Syat kann ins Englische mit der Bedeutung "vielleicht, vielleicht, vielleicht" übersetzt werden (es ist). Die Verwendung des Verbs „as“ im Optativ findet sich in der Literatur der älteren vedischen Ära in einem ähnlichen Sinne. Zum Beispiel erklärt Sutra 1.4.96 von Paninis Astadhyayi es so, dass es "eine Chance, vielleicht, wahrscheinlich" bedeutet.

Im Jainismus sind Syadvada und Anekanta jedoch keine Theorie der Unsicherheit, des Zweifels oder der relativen Wahrscheinlichkeiten. Vielmehr sei es ein "bedingtes Ja oder eine bedingte Zustimmung" eines jeden Vorschlags, sagen Matilal und andere Gelehrte. Diese Verwendung hat historische Präzedenzfälle in der klassischen Sanskrit-Literatur und insbesondere in anderen alten indischen Religionen (Buddhismus und Hinduismus) mit dem Ausdruck syad etat , was "so soll es sein, aber" oder "eine Antwort, die "weder ja noch nein" ist, bedeutet. , vorläufig den Standpunkt eines Gegners für eine bestimmte Prämisse anerkennen". Dies würde in archaischem Englisch mit dem Konjunktiv ausgedrückt: 'be it so', einer direkten Übersetzung von syad etat . Traditionell wurde diese Debattenmethodik von indischen Gelehrten verwendet, um den Standpunkt des Gegners anzuerkennen, aber seine Anwendbarkeit an einen bestimmten Kontext zu entwaffnen und zu binden und den Gegner von Aspekten zu überzeugen, die nicht berücksichtigt wurden.

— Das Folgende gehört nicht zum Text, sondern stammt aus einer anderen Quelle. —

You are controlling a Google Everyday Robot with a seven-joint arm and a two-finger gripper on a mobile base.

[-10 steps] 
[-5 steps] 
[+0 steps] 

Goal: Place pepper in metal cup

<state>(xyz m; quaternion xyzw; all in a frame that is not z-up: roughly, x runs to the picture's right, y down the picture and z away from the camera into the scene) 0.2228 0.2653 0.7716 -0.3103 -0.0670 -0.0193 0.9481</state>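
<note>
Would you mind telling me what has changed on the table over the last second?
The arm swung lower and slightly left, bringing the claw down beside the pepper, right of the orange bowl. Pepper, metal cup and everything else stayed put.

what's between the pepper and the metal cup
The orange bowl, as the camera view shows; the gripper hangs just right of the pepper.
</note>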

Laut Charitrapragya bedeutet syadvada im jainistischen Kontext keine Doktrin des Zweifels oder der Skepsis, sondern bedeutet "Vielfalt oder multiple Möglichkeiten". Syat im Jainismus bedeutet etwas anderes als der Begriff im Buddhismus und Hinduismus. Im Jainismus bedeutet es keine Antwort, die "weder Ja noch Nein" lautet, sondern es bedeutet eine "Vielseitigkeit" für jeden Vorschlag mit einer siebenfachen Prädikation.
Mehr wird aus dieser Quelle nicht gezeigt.